Mother-Daughter Relationships

Some girls have healthy mother-daughter relationships. Others are not quite as lucky. Here are 5 types of complicated mom-daughter relationships, according to my humble opinion with a small amount of research.



1. Too Much Contact


Before you say that I'm overreacting, I've seen young women waiting for their mother's approval, concerning buying their groceries.

I mean, we all like to share our daily events with our mothers, but not in that way. It's unhealthy to call your mama after each and every step you take. "I came home from the supermarket", "I changed and I'll cook now", "Do I put cinnamon on it?" and "Look how it ended up looking!" kind of way. And I swear, I witnessed similar video calls. Yes I said "video".

If you're doing this, then I'm sorry, but you're too dependant on your mother, which will prevent you from growing and learning on your own. Also, it prevents your mother from having fun and learning new things herself! She has a life beyond being a mother, always remember this! And hey, even if your mother is a stay-home mom, you grew up and don't need your diapres to be changed, so leave her alone! She needs a break from you from time to time, really.
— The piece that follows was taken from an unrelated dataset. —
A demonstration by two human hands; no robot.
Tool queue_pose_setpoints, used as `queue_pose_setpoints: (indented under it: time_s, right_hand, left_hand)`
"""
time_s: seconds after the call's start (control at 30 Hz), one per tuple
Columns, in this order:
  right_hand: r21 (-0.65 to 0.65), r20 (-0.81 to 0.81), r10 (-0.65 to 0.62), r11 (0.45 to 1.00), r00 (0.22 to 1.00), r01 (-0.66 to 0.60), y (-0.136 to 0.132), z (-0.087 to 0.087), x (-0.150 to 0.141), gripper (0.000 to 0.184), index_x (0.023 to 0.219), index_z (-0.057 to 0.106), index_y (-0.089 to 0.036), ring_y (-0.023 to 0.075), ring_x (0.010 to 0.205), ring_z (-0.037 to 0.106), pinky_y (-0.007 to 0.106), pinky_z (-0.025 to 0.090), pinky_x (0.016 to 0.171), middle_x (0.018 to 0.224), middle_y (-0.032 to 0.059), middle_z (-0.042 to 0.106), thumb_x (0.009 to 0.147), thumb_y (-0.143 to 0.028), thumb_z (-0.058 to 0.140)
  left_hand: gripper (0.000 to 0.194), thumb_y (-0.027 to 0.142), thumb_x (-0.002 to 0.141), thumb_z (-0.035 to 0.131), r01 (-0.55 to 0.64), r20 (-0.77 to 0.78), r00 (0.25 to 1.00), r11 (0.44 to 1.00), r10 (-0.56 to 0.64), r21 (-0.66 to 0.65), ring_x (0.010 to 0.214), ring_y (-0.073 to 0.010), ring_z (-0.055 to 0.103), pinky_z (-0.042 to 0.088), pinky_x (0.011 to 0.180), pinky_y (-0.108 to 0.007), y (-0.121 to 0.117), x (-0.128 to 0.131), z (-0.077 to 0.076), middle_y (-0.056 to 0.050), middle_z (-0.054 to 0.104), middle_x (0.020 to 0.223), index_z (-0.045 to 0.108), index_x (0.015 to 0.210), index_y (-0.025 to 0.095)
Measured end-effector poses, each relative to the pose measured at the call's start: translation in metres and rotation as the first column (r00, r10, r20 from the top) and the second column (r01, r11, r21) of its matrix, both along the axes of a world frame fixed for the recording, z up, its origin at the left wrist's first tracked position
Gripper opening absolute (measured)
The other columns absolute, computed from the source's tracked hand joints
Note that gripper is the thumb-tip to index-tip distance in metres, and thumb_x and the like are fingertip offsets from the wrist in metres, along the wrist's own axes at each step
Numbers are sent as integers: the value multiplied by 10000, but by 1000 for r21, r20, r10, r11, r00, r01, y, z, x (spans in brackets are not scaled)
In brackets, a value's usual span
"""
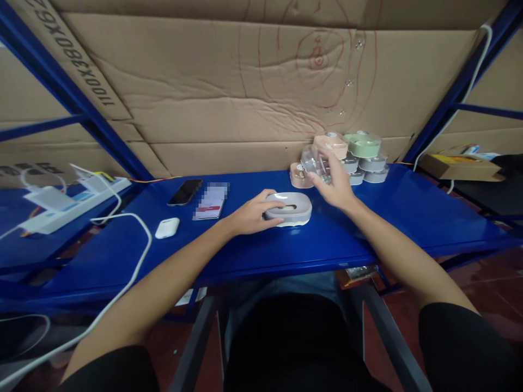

Maybe try instead to look for the information yourself instead of asking your mommy. Again, I've been sitting next to a girl who called her mom to ask if Action A is halal or haram. Girrrrl, just google it! Your mother is a human-being, with a degree in a single subject, she doesn't have the answers to everything, and that's okay. Thus, learn to teach yourself. And, grow up. [innocent smile]

2. Wrong Info


Mothers tend, in general, to educate their daughters, stating facts in almost all the fields. But the "back in my days" era was technology-free, which means wrong information circulated more easily than now. In other words, they could've believed in Info A because they heard it on TV for instance, and without a smart-phone to check instantly and only libraries stacked with books to look for Info A at, it was more convenient to believe in Info A. But what if the TV diffused inaccurate information? And then people carried through generations? And I'm talking about all sorts of information.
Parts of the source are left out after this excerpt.